North Carolina Sees Credit Rating Drop

By: - August 20, 2002 12:00 am

A top investment risk analysis firm downgraded North Carolina’s credit rating Monday (8/19), underscoring how a sputtering economy, declining taxes and burgeoning deficits are creating costly fiscal headaches for states.

The downgrade by Moody’s Investor Services from Aaa to Aa1 is expected to cost North Carolina taxpayers between $7 million and $15 million per year because the state will likely have to pay a higher return on its bonds. States issue bonds to finance new facilities such as schools, office buildings and other long term capital improvements.

“The rating change reflects the state’s continued budget pressure, its reliance on non-recurring revenues, and its weakened balance sheet,” said the report from Moody’s , a leading global credit rating, research and risk analysis firm.

Moody’s is one of three major firms who rate state credit worthiness, which affects the interest rates states must pay on bonds. The other two firms have taken no action on North Carolina.

The downgrade is significant politically since it is North Carolina’s first in 40 years. And some of Democratic Gov. Mike Easley’s Republican opponents were quick to seize on the issue.

We have out of control spending matched by tax increases and we still have a budget deficit,” said Senate Minority Leader Patrick Ballantine (R). “I’m not surprised Moody’s downgraded us. It sends a terrible message.”

Easley’s office saw another side to Moody’s action.

“I think this is a wake-up call,” said Fred Hartman, Easley’s spokesperson. “It is past time for lawmakers to put partisan politics aside.”

“We’ve cut a billion dollars out of the budget over the past 18 months,” said Hartman. “And there are probably some more efficiencies to be found.
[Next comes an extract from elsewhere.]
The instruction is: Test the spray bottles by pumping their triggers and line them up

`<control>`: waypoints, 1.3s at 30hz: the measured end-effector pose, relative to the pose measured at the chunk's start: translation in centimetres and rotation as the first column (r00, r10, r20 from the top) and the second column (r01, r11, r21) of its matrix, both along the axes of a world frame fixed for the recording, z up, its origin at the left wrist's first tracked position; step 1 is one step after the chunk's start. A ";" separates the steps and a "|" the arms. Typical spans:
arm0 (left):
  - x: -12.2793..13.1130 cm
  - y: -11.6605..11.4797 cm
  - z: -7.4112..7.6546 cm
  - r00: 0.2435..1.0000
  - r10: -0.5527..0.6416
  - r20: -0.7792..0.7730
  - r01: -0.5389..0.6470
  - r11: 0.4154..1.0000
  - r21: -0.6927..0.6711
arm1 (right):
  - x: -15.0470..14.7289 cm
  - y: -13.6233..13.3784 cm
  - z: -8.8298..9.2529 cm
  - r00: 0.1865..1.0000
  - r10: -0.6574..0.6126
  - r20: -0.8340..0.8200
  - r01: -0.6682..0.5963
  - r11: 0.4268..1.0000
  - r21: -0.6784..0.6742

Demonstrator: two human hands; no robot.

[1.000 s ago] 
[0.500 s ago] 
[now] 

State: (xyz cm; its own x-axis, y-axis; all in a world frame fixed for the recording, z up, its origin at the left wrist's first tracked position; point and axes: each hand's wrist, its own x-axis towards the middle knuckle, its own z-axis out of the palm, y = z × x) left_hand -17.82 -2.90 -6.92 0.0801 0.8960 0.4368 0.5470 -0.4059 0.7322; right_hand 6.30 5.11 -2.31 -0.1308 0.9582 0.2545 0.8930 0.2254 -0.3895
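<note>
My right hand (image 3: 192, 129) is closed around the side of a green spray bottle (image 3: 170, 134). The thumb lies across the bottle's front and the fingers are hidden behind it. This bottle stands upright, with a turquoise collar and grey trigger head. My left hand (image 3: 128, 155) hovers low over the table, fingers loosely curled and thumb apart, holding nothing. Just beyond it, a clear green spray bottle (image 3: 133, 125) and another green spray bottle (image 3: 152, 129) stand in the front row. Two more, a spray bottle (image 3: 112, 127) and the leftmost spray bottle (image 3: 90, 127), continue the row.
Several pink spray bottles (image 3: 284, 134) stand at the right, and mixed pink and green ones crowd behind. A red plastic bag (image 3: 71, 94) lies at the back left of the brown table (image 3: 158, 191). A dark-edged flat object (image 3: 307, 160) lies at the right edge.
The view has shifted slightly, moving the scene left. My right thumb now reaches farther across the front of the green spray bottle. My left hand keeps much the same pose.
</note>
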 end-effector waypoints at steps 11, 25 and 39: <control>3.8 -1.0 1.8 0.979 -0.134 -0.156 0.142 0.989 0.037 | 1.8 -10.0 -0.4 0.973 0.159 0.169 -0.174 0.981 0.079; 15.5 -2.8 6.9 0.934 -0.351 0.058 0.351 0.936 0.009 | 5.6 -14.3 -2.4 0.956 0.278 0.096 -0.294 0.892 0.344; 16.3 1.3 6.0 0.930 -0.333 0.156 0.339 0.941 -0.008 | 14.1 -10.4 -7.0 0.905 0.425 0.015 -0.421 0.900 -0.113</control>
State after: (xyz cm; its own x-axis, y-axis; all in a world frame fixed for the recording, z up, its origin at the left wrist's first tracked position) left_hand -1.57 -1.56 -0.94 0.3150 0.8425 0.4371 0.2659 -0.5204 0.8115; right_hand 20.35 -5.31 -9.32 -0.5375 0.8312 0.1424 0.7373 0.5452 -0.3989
But you have to be careful about cutting vital services. You’ve got to have a balanced approach.”

Despite North Carolina’s troubles and the fiscal uncertainty of many other states, most state bonds remain very solid investment options, analysts said.

“States are among the strongest credits we see throughout the public finance world and certainly throughout the corporate world,” said Bob Kurtter, a senior vice president of Moody’s. “States are sovereign. They have control over their tax base.”

Or as Robin Prunty, director of state and local government for Standard and Poor’s, puts it: “The security of never going out of business is a strong credit factor.”

Moody’s Kurtter said the last state to default on bonds or loans was Arkansas, and that happened during the Great Depression.

Bond analysts say that when a state is facing a deficit, the key question they want answered is: “How quickly is the state righting its ship?”

They said they generally don’t care whether that happens through tax increases or program cuts.

“We’re indifferent as to which side of the equation budgets are balanced,” said Moody’s Kurtter.

What they don’t want to see are budgets balanced by the draining of reserve funds, for this can be a harbinger of even worse things to come.

“Plugging a budget hole one year with non-recurring revenues usually means it emerges the next year with growth,” said Moody’s Kurtter.

Bond raters like to see reserves of at least five percent, but prefer much larger reserves in states like California and Michigan where tax revenues fluctuate greatly with the economy.

Bond ratings are often regarded as a report card on government performance because the analysts who produce them are among the few players in the state budget game who don’t have an obvious political axe to grind.

“My read is that they [the bond raters] call it the way they see it,” said Arturo Perez, fiscal analyst for the National Conference of State Legislatures. “It’s a fresh perspective.”

But what a good budget looks like depends on who is doing the looking.

“The fascination with the bond rating has almost become a political fetish,” said John Hood, president of The John Locke Foundation, a conservative think tank in Raleigh, North Carolina. “It doesn’t necessarily connect with fiscal reality.”